Assim sendo, a respeito da saúde e da comparação com o DOI-Codi, o que passa a interessar são as condições do próprio diplomata Eduardo Saboia, que o fizeram capaz de alegações tão incomprováveis em tão pouco tempo depois de emitidas.
Também resta um interesse secundário. Eduardo Saboia estava como encarregado de negócios brasileiro em La Paz, principal responsável na e pela embaixada temporariamente desprovida de embaixador. As condições de internação do asilado comparáveis às do DOI-Codi eram, portanto, de sua responsabilidade. Tal como a autoridade e o dever de torná-las dignas. Não foram esclarecidos os motivos da omissão, complementada pela viagem (fuga, dizem) temerária, Andes abaixo.
É mais do que duvidoso, ainda, que um diplomata já experimentado e com relações influentes no Itamaraty e no governo (Celso Amorim, ministro da Defesa, por exemplo) não recorresse a providências mais simples e fáceis. E preferisse logo a transgressão radical de suas responsabilidades funcionais, o risco de consequências pessoais e, tão claro no seu caso, o problema diplomático para o Brasil.
Foi dito que tudo veio de inspiração obtida de Deus, na leitura dos Salmos, mas aí já é um nível de relações diplomáticas que não dá para considerar. Podem ser úteis no Juízo Final. Para o raciocínio chão a chão, a história contada não tem o mínimo de coerência para ser admitida. E nem é preciso introduzir, na sua apreciação, elementos objetivos como os interesses à volta do senador Roger Pinto Molina, a área fronteiriça em que tem influências, sua condenação à cadeia, os 13 processos que lhe restam, com uma acusação de homicídio, e sua riqueza.
Nada disso precisa interessar aqui, porque não interessou a Aécio Neves, Eduardo Campos, José Agripino e tantas outras figuras expresssivas que logo associaram o nome e a honra política ao senador boliviano, agradecidos a Eduardo Saboia, seu novo herói, por trazê-lo para a sua proximidade.

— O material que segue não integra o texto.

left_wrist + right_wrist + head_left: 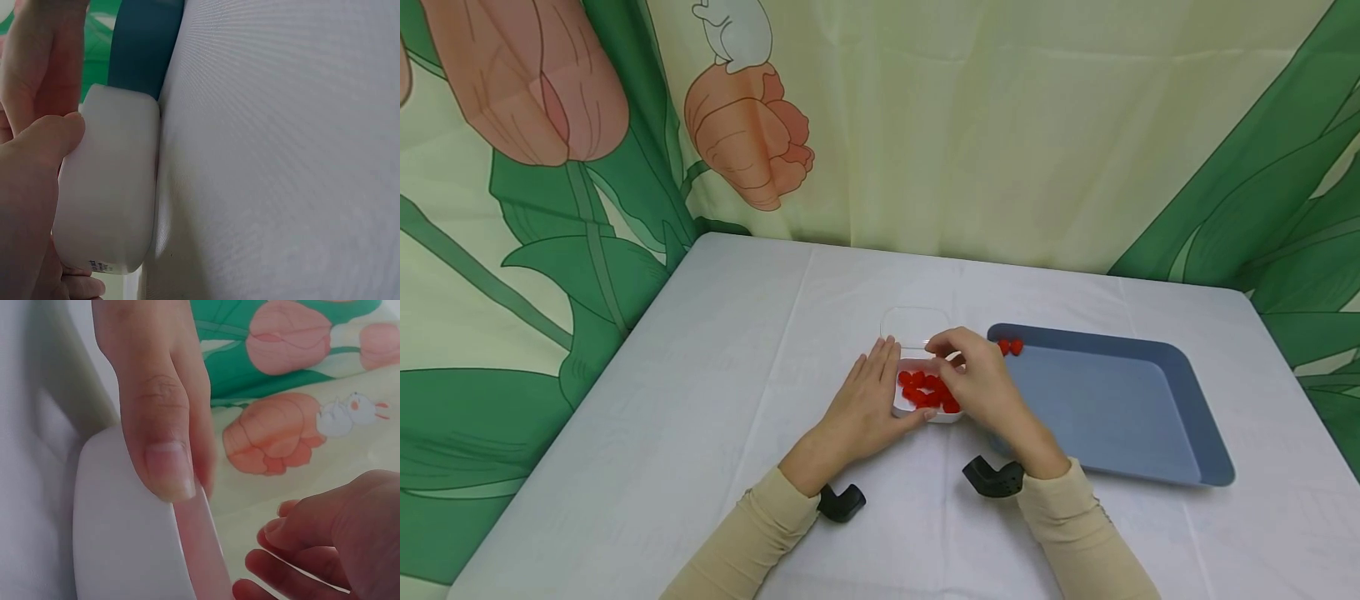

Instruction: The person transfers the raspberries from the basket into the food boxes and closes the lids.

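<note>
White container [946, 417] sits on the bench [910, 525], left of the blue-grey tray [1097, 400], with a cluster of small red pieces [917, 395] inside; a clear plastic lid [916, 327] stands out just behind it; dark print [102, 267] marks the container's outer wall in the left wrist view, too small and blurred to read; the left hand [871, 404] lies along the container's left side, fingers straight and pointing away from the person, thumb resting at the near rim; the right hand [981, 379] arches over the far right part, its fingers bent, and whether they pinch anything I cannot tell; two more red pieces [1011, 347] lie in the tray's far left corner.
</note>
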Demonstrator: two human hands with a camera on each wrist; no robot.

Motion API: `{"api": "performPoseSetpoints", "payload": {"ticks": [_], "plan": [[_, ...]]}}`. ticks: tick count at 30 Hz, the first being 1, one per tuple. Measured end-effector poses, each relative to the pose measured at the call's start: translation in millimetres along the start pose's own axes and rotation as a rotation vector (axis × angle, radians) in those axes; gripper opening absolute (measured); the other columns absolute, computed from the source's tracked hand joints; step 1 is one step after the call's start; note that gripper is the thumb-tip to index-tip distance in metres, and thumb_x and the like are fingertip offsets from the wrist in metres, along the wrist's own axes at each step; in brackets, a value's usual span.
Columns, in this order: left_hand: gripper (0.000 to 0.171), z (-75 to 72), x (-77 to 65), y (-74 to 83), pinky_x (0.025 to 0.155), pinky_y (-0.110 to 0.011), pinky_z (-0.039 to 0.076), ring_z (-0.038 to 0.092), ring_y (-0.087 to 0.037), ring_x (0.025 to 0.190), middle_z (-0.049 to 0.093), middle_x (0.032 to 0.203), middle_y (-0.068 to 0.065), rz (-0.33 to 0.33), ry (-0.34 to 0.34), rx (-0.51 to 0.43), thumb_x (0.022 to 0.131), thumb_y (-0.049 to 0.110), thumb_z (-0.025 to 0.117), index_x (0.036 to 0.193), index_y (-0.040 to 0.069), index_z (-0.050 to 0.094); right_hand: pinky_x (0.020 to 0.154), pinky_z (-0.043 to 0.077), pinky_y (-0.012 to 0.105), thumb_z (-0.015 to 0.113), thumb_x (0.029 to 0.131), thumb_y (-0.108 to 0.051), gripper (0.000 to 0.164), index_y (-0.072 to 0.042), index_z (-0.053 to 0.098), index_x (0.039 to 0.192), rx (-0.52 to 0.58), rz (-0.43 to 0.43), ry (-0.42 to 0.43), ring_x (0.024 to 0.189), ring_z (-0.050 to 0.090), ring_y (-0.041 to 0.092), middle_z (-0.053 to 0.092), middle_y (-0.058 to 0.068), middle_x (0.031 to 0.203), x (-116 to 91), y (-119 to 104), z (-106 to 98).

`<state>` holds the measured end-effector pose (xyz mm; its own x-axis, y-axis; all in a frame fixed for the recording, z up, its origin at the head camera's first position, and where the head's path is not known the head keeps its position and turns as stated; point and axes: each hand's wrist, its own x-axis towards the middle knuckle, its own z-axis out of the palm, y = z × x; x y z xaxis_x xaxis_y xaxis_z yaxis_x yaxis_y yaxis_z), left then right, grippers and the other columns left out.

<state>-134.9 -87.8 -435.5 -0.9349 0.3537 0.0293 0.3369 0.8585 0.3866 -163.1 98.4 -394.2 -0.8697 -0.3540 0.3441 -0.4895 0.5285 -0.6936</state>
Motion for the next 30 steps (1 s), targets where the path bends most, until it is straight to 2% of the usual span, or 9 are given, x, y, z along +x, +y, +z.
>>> {"api": "performPoseSetpoints", "payload": {"ticks": [7,14,25,30], "plan": [[0.102,0.3,-0.5,0.4,0.124,-0.049,0.021,0.017,-0.03,0.154,0.022,0.165,-0.014,0.002,0.006,0.002,0.087,0.065,0.059,0.157,0.002,0.02,0.079,0.06,0.044,0.067,0.088,0.003,0.019,-0.002,0.069,0.106,-0.013,0.023,0.017,0.093,0.067,0.025,0.071,0.012,0.103,0,2,-8],[0.102,0.7,-0.1,0.3,0.124,-0.049,0.02,0.017,-0.03,0.154,0.022,0.165,-0.014,-0.001,0.004,0.005,0.087,0.064,0.061,0.157,0.002,0.02,0.081,0.061,0.046,0.071,0.085,0.002,0.023,-0.003,0.068,0.108,-0.046,0.054,0.035,0.094,0.067,0.026,0.07,0.012,0.105,-1,7,-14],[0.102,2.0,1.3,-1.2,0.124,-0.048,0.02,0.017,-0.029,0.154,0.022,0.165,-0.014,-0.001,0.014,-0.006,0.087,0.062,0.061,0.157,0.001,0.02,0.082,0.06,0.047,0.066,0.089,0.002,0.02,-0.002,0.068,0.108,-0.049,0.107,0.07,0.094,0.066,0.027,0.069,0.014,0.105,-1,15,-25],[0.103,1.0,0.9,-0.1,0.125,-0.048,0.019,0.017,-0.029,0.154,0.021,0.165,-0.013,-0.007,0.003,-0.01,0.086,0.063,0.061,0.157,0.002,0.02,0.082,0.059,0.045,0.064,0.09,0.003,0.018,-0.001,0.068,0.107,-0.062,0.124,0.112,0.091,0.067,0.028,0.07,0.015,0.103,-1,22,-32]]}}
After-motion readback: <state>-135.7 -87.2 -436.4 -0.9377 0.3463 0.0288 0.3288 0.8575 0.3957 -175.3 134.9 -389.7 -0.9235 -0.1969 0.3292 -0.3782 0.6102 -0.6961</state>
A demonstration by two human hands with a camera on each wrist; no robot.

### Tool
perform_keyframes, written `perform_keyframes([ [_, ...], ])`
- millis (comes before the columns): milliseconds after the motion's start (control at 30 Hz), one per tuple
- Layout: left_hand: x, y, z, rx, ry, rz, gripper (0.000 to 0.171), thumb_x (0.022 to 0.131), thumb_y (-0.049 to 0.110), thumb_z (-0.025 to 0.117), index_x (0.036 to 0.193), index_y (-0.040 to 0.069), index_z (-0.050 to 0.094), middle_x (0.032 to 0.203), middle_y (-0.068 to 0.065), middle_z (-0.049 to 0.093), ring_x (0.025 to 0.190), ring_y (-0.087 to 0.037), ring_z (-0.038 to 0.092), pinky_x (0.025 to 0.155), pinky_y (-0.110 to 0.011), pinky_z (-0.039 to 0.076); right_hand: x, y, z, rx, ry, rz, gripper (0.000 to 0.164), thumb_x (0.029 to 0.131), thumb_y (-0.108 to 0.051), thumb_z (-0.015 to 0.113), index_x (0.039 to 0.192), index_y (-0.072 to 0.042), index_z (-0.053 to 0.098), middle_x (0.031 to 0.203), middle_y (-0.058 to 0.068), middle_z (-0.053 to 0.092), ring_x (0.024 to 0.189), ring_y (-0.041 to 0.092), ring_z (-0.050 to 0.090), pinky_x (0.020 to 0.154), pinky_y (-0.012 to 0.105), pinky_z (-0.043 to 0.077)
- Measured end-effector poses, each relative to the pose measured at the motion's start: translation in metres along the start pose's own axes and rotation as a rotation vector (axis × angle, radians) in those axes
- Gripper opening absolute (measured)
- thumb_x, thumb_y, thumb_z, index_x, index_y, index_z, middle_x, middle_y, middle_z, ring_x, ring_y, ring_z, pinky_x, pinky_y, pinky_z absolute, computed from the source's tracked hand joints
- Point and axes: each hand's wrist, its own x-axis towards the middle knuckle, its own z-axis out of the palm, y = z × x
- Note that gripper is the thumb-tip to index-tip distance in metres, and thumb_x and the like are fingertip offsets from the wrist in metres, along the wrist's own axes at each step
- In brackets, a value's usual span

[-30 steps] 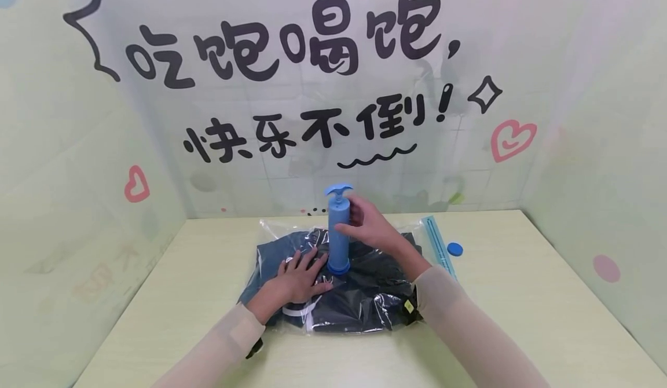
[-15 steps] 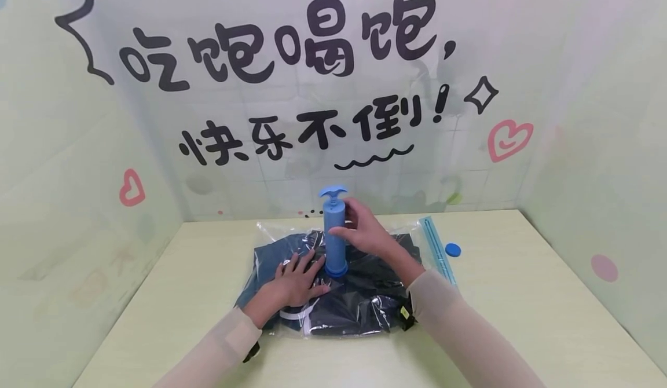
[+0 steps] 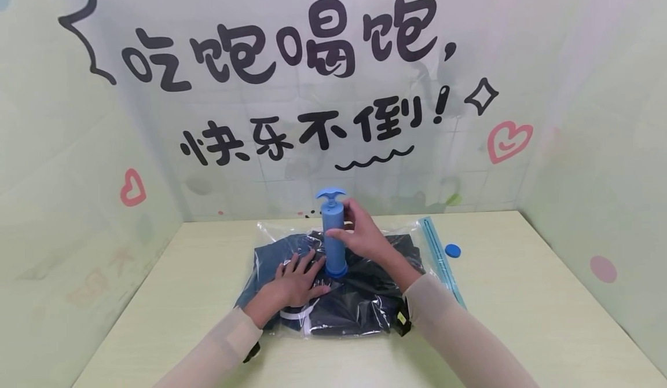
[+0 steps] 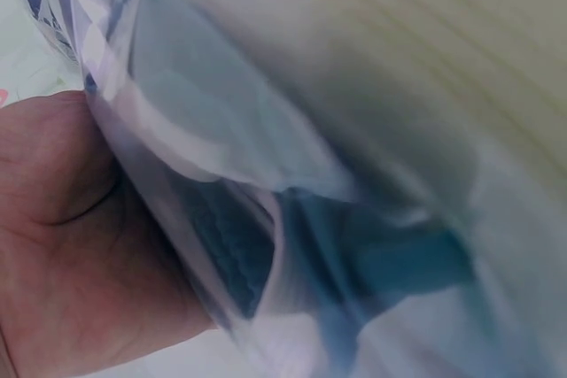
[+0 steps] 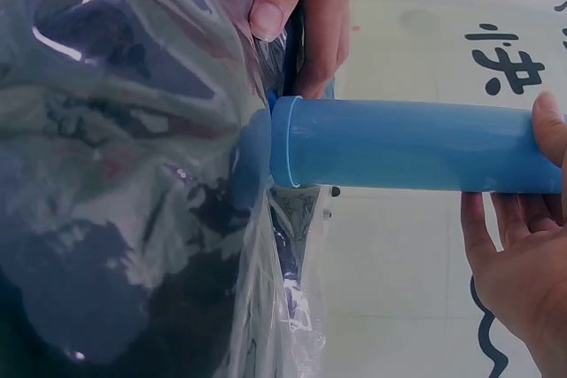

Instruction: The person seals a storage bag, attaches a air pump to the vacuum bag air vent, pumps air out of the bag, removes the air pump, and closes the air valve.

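Note:
A blue hand pump [image 3: 335, 249] stands nearly upright on a clear plastic storage bag [image 3: 354, 318] of dark folded clothes. My right hand [image 3: 362, 234] holds the pump's upper barrel, thumb on the near side and fingers behind it. The T-shaped handle above stays untouched. Beside the pump's base, my left hand [image 3: 294, 284] rests on the bag with its fingers spread. In the right wrist view the pump's collar [image 5: 288, 142] meets the bag's surface; whatever lies under it is hidden. Only the palm side of the left hand [image 4: 80, 245] shows in the left wrist view, against the plastic.
A round blue cap [image 3: 453, 251] lies on the pale table [image 3: 521, 295] right of the bag. The bag's teal zip strip [image 3: 442, 260] runs along its right side. Printed walls stand at the back and both sides.
The pump's upper end has leaned slightly to the left with my right hand, and the right forearm has shifted a little. My left hand stays in place on the bag.

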Motion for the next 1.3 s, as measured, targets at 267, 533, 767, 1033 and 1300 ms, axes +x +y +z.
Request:
perform_keyframes([
  [267,-0.011,0.008,-0.033,-0.051,-0.014,0.038,0.080,0.097,0.055,0.063,0.159,0.013,0.033,0.162,-0.018,0.024,0.143,-0.052,0.024,0.108,-0.071,0.024,0.004,0.004,0.000,0.012,-0.001,0.004,0.050,0.095,-0.005,0.073,0.134,0.003,0.044,0.128,0.017,0.058,0.116,0.032,0.062,0.095,0.049,0.051],
  [533,0.008,0.014,-0.060,-0.722,0.269,0.228,0.092,0.084,0.029,0.085,0.152,-0.001,0.031,0.141,-0.026,0.049,0.127,-0.041,0.052,0.100,-0.057,0.044,0.008,-0.003,-0.004,-0.062,-0.050,-0.021,0.052,0.095,-0.008,0.074,0.135,0.003,0.044,0.128,0.019,0.057,0.115,0.036,0.062,0.092,0.048,0.052],
  [767,0.037,0.034,-0.060,-1.105,0.406,0.296,0.051,0.091,0.012,0.075,0.135,-0.002,0.054,0.119,-0.017,0.064,0.105,-0.031,0.062,0.090,-0.049,0.050,0.021,-0.031,-0.026,-0.306,-0.081,0.013,0.060,0.092,-0.027,0.080,0.138,-0.001,0.050,0.120,0.014,0.061,0.100,0.028,0.063,0.082,0.041,0.054],
  [1033,0.047,0.042,-0.046,-1.104,0.415,0.310,0.033,0.094,0.012,0.070,0.121,-0.002,0.058,0.107,-0.010,0.062,0.093,-0.027,0.059,0.084,-0.048,0.048,0.044,-0.063,-0.034,-0.711,-0.073,-0.190,0.028,0.100,-0.036,0.067,0.091,-0.010,0.061,0.068,0.001,0.049,0.060,0.018,0.048,0.057,0.034,0.041],
  [1300,0.045,0.042,-0.039,-1.182,0.402,0.327,0.022,0.092,0.014,0.071,0.107,0.004,0.058,0.096,-0.006,0.061,0.086,-0.024,0.057,0.082,-0.044,0.048,0.048,-0.060,-0.023,-0.900,-0.098,-0.249,0.033,0.098,-0.011,0.058,0.071,-0.015,0.040,0.060,-0.004,0.024,0.050,0.014,0.022,0.048,0.030,0.022],
])
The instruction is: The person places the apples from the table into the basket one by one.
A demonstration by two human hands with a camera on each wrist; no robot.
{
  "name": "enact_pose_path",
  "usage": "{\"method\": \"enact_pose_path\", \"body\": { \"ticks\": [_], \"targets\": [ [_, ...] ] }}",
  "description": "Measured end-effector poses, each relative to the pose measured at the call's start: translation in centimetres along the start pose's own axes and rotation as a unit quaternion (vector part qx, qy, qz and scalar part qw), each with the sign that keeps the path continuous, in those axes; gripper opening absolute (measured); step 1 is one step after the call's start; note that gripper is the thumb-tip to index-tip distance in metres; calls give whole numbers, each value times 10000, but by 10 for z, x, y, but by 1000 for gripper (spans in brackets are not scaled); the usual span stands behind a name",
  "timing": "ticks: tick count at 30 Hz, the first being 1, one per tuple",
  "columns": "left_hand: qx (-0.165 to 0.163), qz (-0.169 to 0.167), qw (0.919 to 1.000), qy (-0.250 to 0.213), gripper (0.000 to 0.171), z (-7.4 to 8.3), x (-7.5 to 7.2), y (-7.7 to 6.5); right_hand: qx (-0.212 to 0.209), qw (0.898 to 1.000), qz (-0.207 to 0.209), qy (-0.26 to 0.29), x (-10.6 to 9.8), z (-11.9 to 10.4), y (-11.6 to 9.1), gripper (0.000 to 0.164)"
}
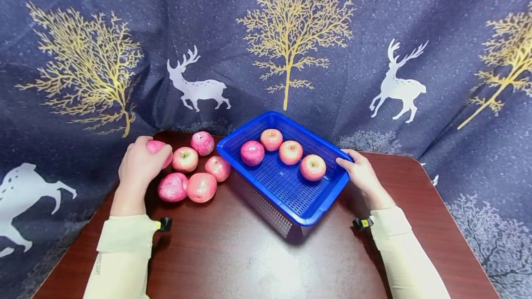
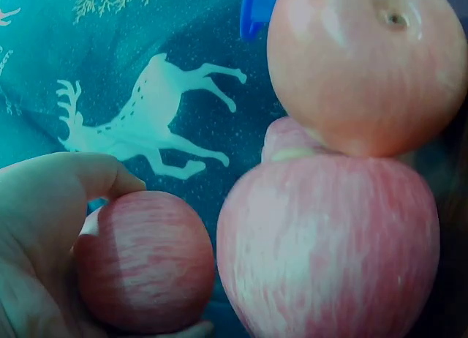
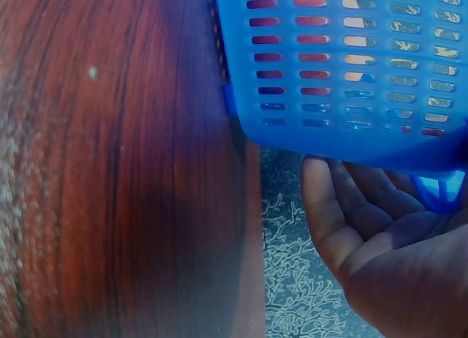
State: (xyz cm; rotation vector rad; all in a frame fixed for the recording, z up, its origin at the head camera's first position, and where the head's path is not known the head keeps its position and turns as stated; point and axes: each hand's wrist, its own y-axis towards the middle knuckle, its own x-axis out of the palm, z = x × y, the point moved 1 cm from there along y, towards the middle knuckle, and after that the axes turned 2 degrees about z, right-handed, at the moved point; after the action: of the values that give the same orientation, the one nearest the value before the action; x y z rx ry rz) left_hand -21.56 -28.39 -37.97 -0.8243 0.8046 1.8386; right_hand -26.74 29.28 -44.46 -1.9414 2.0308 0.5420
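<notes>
1. One apple (image 1: 158, 148) is being gripped by the left hand (image 1: 139, 160) at the left end of the loose group; whether it is being lifted clear of the table (image 1: 191, 253) cannot be told.
2. Five loose apples (image 1: 202, 187) are being kept close together on the table beside it, some touching.
3. The blue basket (image 1: 282, 188) is being held at its right corner by the right hand (image 1: 365, 176), with the rim (image 1: 306, 219) being pinched between thumb and fingers.
4. Four more apples (image 1: 291, 152) are being carried inside the basket, toward its far side.
5. The held apple is being judged firm, moderately weighty and smooth enough to slip or roll; bruising is being risked by any drop.
6. Its sides are being spanned by thumb and fingers, a sound hold around the widest part; hard fingertip pressure is being best avoided.
7. The basket is being judged light and slightly flexible, so a grip on its thick rim is being favoured over the slotted walls.
</notes>
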Motion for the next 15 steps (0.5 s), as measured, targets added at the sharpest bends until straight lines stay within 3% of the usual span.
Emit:
{"method": "enact_pose_path", "body": {
  "ticks": [9,15],
  "targets": [
    [359,296,9988,-154,71,22,5,-7,-3,10000,-39,66,2,2,1,37],
    [820,396,9957,-156,71,51,9,-4,-1,10000,16,-8,0,0,1,40]
  ]
}}
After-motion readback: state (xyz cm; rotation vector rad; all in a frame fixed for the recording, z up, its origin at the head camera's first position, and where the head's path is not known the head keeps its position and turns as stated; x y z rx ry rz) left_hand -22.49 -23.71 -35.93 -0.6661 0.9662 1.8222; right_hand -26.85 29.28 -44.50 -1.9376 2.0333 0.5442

A sensibilidade brasileira também está agradecida. A quantidade de comentaristas a revelarem agora sua preocupação com o problema do asilo é característica das grandes questões e dos grandes acontecimentos. Mais tarde, por certo, será explicado por que nenhum emitiu uma só palavra, jamais, de crítica à recusa inglesa de salvo-conduto para Julian Assange deixar seu longo asilo na embaixada do Equador, em Londres. Uma história sem mistérios e coerente.